La Palma

Medio año tras el fin de la erupción: seguimos de cara al «nuevo volcán»

La erupción del volcán de La Palma que comenzó el 19 de septiembre de 2021, acabó el 13 de diciembre de 2021; pero a 13 de junio de 2022, seis meses después convivimos con un «volcán» activo, que muchos califican «peor» que el todavía sin nombre de Cumbre Vieja. No solo lo hacen las miles de personas que perdieron su vida material durante los 85 días que duró la erupción más larga de la historia de la Isla de La Palma y la tercera de toda Canarias. También el ámbito político se ha adueñado del término «nuevo volcán» porque ya resulta imposible no reconocer todo lo que «hemos tardado» y, pero aún, lo que «estamos tardando».
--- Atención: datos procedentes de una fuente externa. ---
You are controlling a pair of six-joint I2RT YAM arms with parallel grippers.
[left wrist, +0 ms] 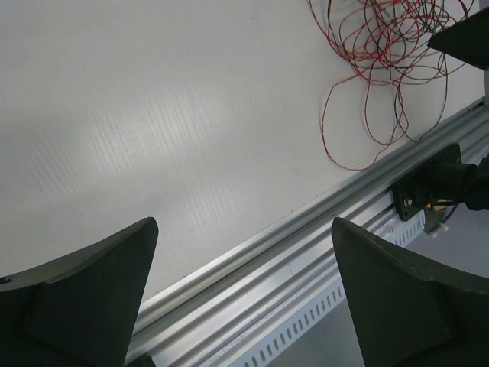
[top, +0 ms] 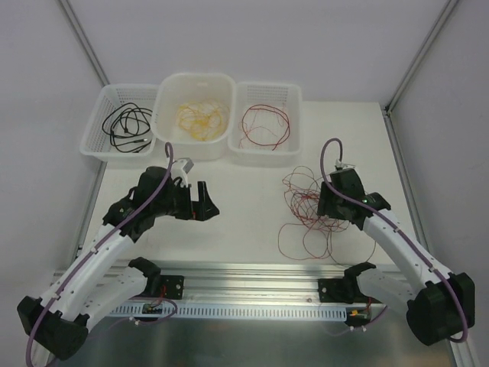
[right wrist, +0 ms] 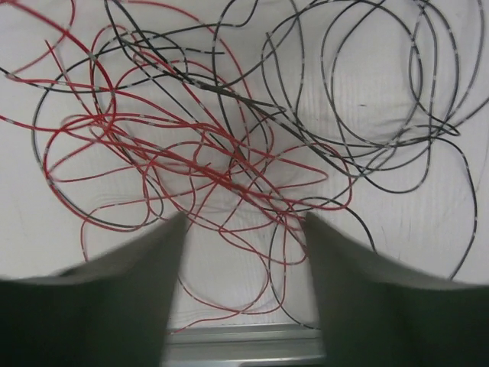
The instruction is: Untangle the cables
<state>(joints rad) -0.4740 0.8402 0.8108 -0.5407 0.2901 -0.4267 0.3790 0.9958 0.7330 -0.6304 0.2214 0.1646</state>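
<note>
The bare table (top: 244,222) between the two arms lies open. The left hand (left wrist: 244,306), its fingers spread wide with nothing between them, has free room below and towards the right arm, up to the tangle of red and black cables (top: 306,210). That tangle sprawls beneath the right hand (right wrist: 244,260), whose parted fingers straddle several strands. At the far edge, three white baskets (top: 192,152) stand side by side and close that side off. The aluminium rail (top: 252,287) bounds the near edge, and loose red loops reach close to it.
</note>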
Estamos tardando más de seis meses en dar respuesta a lo que en su momento era (y sigue siendo) lo más urgente: la emergencia habitacional. Todavía hay cerca de 300 personas en hoteles y otros cientos en casa de amigos o familiares. Unas 110 viviendas son las que se han entregado en la Isla, menos de la mitad de las que espera entregar el Gobierno de Canarias (en torno a 260). Para la entrega, la primera fecha fue finales de 2021, la siguiente abril de 2022 y la que estamos esperando en este momento es julio-agosto de 2022; siendo esta espera la incertidumbre que más malestar provoca entre los afectados.

Más allá de la entrega de viviendas, todavía se esperan respuestas a preguntas que tienen que ver con lo que eran segundas viviendas, comercios o viviendas vacacionales. Los que fueron propietarios de estas edificaciones ya perdidas, siguen sin saber cuál será su ayuda ni forman parte del Decreto Ley que permita la construcción en suelo rústico.
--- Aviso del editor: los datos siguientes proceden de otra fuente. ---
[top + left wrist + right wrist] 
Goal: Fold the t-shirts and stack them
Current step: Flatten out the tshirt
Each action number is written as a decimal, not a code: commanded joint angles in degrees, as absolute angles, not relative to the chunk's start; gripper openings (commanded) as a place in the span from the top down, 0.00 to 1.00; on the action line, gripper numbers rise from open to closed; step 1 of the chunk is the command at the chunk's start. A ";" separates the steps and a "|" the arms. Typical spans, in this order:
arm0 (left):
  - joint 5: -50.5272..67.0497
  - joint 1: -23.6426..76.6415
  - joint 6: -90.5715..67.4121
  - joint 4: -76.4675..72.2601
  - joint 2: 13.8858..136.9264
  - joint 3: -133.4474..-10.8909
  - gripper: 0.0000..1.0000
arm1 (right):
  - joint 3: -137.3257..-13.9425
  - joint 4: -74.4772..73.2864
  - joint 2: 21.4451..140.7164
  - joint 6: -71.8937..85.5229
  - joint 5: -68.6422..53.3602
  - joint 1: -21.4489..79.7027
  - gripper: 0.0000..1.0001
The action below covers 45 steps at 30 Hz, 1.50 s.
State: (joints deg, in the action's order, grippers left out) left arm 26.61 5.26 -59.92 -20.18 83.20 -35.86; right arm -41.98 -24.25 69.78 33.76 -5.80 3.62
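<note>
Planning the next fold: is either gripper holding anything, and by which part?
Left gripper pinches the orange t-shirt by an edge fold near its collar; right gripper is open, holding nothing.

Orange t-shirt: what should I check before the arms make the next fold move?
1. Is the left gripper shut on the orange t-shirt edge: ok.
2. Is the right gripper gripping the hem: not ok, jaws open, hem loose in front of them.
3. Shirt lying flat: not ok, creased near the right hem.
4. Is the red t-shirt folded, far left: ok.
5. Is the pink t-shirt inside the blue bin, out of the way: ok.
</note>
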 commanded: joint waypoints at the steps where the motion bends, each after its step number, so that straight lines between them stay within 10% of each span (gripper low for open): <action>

El agua sigue siendo uno de los peores dolores de cabeza. Varias obras ejecutadas por vía de emergencia y las desaladoras han logrado que el agua llegue a los cultivos del sur de las coladas. Sin embargo, ni es el agua suficiente (todavía no se ha llegado a 8.000 metros cúbicos, de los 10.000-12.000 prometidos hace meses por el Gobierno de Canarias) ni se sabe con toda certeza cuánta habrá durante el verano ni hasta que se ejecute la solución definitiva, que tardaría otros cinco o seis meses.

Las propias administraciones públicas locales también arrastran las consecuencias del nuevo volcán. A ellas apenas ha llegado apoyo económico, pero no han podido dejar de hacer un esfuerzo extra para habilitar ayudas o servicios, limpieza de ceniza, etc. Solo el Cabildo Insular de La Palma contabiliza unos 80 millones de euros de gasto para dar respuesta a la emergencia.

Quizás el mayor avance y el que mejor ritmo ha llevado durante todo este tiempo ha sido el de la recuperación de conexiones. Ha día de hoy se han recuperado decenas de caminos y se ha logrado uno de los mayores retos: conectar el norte y el sur de las coladas. Sin embargo, aquí ahora queda la otra lucha: la de la carretera de la Costa, que insisten los vecinos en que se llevará «los que el volcán no nos quitó».

Un larga lista de cuestiones que, seis meses después, siguen siendo «el pan de cada día» en La Palma y a la que se suman otras también tan importantes como las consecuencias en salud mental, la otra gran secuela del volcán. Una reconstrucción que no está siendo fácil y que no podría serlo de ninguna de las maneras, que ha mostrado la capacidad de resiliencia del palmero y que, por muy difícil que se vuelquen las cosas, lo que sí no podrá llevarse ningún volcán serán las ganas de volver a empezar.